Molecular dynamics simulations of carbohydrate-mimetic haptens in complex with a complementary anti-carbohydrate antibody.

The monoclonal antibody SYA/J6 is specific for the O-polysaccharide of the Shigella flexneri Y bacterium. Two haptens, a pentasaccharide and a mimetic octapeptide, bind to SYA/J6 with moderate binding affinities. In a previous attempt to obtain improved binding affinity to SYA/J6, two glycopeptide chimeras (α-glycopeptide and β-glycopeptide) were designed based on the structures of the pentasaccharide and the octapeptide, as well as a molecular docking study. Despite the overall fit of the ligand, the α-glycopeptide showed no inhibition of the SYA/J6 antibody binding to the O-polysaccharide. In this work, we conducted conventional molecular dynamics simulations of the SYA/J6 Fab in complex with these four related haptens. Several conformational differences between crystal structures and bioactive structures for the pentasaccharide binding and the octapeptide binding were identified.

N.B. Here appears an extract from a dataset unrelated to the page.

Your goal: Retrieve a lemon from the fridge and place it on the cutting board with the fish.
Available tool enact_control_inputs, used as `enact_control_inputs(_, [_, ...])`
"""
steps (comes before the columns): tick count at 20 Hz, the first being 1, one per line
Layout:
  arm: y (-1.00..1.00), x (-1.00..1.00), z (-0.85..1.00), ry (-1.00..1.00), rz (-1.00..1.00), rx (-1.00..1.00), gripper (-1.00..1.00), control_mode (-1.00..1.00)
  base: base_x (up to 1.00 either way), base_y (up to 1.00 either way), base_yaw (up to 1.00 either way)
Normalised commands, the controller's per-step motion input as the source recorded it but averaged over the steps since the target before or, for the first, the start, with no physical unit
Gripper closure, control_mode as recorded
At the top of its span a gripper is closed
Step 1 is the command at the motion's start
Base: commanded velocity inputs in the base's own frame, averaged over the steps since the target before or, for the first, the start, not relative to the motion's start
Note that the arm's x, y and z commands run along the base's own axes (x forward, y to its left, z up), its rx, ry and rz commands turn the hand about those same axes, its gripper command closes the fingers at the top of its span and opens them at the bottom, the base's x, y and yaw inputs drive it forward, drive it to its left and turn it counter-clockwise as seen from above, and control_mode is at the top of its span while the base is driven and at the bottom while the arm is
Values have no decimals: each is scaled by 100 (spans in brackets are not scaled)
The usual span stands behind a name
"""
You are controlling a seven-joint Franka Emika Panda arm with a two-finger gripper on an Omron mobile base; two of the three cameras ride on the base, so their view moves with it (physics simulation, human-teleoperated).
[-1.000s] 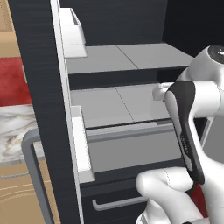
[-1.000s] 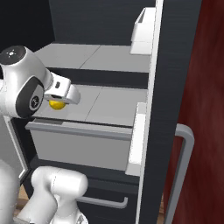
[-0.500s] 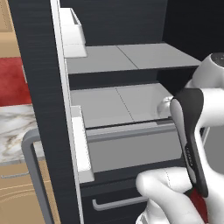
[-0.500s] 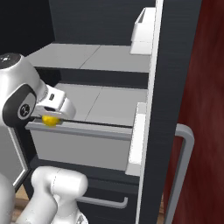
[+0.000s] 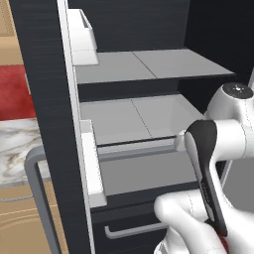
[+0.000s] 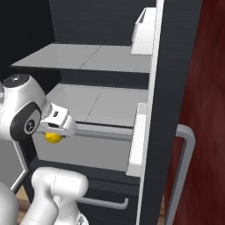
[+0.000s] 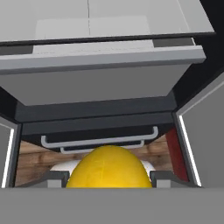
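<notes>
**A:** So where's the lemon (image 7: 108,168) at? From the hand view it's sitting right between the fingers (image 7: 56,178), pinched on both sides, so I'd call that a solid grab. In the right base view you can spot the yellow peeking out under the hand, just in front of the fridge (image 6: 169,88) at about the level of the lower shelf (image 6: 99,104).

**B:** Yeah, I'd say the fetch half is basically done and we're in the carry-out step. The lemon looks clear of the shelf edge, hanging above the drawers (image 7: 98,141).

**A:** Next bit?

**B:** My guess: pull the arm back past the open doors without clipping them, then the base has to turn and drive to wherever the cutting board with the fish is. Can't see either from here.
</notes>
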Motion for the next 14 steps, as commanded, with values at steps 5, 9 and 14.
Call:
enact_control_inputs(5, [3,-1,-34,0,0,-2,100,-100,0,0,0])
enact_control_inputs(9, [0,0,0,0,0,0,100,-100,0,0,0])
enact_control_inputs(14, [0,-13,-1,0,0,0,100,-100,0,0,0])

More significantly, the MD simulations revealed that the Fab complexes of both α-glycopeptide and β-glycopeptide were not stable, with the ligand dissociating from the combining site. This behavior provides a reasonable explanation for the lack of binding of the α-glycopeptide, and implies further that the β-glycopeptide would not be a hapten that binds the SYA/J6 antibody.